Assigned task — Give only the count of lines that contain "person" in the material.

+++ Available records

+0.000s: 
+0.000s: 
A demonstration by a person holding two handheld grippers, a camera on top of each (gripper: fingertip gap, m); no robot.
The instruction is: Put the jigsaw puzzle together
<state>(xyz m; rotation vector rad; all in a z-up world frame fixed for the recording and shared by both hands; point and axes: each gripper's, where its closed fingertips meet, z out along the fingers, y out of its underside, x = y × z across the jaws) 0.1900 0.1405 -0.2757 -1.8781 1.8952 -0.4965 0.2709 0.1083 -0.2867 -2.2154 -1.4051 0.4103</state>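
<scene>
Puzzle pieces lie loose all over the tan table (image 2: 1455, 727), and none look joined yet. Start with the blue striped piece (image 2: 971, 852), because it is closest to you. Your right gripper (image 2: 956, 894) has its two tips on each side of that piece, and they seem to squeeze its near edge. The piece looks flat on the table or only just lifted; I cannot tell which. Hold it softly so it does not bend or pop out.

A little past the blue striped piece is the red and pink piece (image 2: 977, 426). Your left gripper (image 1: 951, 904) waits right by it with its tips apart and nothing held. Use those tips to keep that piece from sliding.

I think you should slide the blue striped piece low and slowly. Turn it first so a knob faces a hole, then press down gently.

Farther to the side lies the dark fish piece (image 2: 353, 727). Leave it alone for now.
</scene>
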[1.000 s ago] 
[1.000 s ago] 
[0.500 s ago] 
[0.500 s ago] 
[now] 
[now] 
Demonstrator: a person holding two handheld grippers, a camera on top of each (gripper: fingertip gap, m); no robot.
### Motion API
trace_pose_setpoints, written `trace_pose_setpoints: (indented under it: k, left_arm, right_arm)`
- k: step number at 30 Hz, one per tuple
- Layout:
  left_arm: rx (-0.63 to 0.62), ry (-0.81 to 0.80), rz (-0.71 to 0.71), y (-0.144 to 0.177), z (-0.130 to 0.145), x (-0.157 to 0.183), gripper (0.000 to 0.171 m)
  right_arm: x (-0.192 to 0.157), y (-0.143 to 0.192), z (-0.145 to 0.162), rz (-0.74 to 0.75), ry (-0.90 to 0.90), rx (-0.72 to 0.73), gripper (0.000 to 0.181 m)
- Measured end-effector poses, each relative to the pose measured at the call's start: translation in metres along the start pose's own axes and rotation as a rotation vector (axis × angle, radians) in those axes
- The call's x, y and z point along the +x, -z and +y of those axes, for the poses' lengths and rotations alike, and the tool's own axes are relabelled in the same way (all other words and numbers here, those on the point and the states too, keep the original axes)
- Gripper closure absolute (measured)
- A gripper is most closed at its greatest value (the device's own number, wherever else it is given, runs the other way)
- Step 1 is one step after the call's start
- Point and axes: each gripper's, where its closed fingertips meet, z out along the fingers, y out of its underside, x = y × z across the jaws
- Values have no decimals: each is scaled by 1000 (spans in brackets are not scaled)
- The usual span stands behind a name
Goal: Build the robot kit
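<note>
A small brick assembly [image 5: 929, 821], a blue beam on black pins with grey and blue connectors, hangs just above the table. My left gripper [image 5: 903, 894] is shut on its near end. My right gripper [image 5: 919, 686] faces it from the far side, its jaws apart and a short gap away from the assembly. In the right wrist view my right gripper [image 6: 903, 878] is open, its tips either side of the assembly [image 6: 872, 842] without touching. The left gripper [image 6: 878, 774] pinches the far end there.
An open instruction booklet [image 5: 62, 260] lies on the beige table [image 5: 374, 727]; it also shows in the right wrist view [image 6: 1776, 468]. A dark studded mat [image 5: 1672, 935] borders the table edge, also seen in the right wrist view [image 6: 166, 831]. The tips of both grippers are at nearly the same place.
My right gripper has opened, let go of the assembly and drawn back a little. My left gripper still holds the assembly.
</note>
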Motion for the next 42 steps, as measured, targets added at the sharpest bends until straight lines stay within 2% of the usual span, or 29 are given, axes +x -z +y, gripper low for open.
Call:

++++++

The answer — 2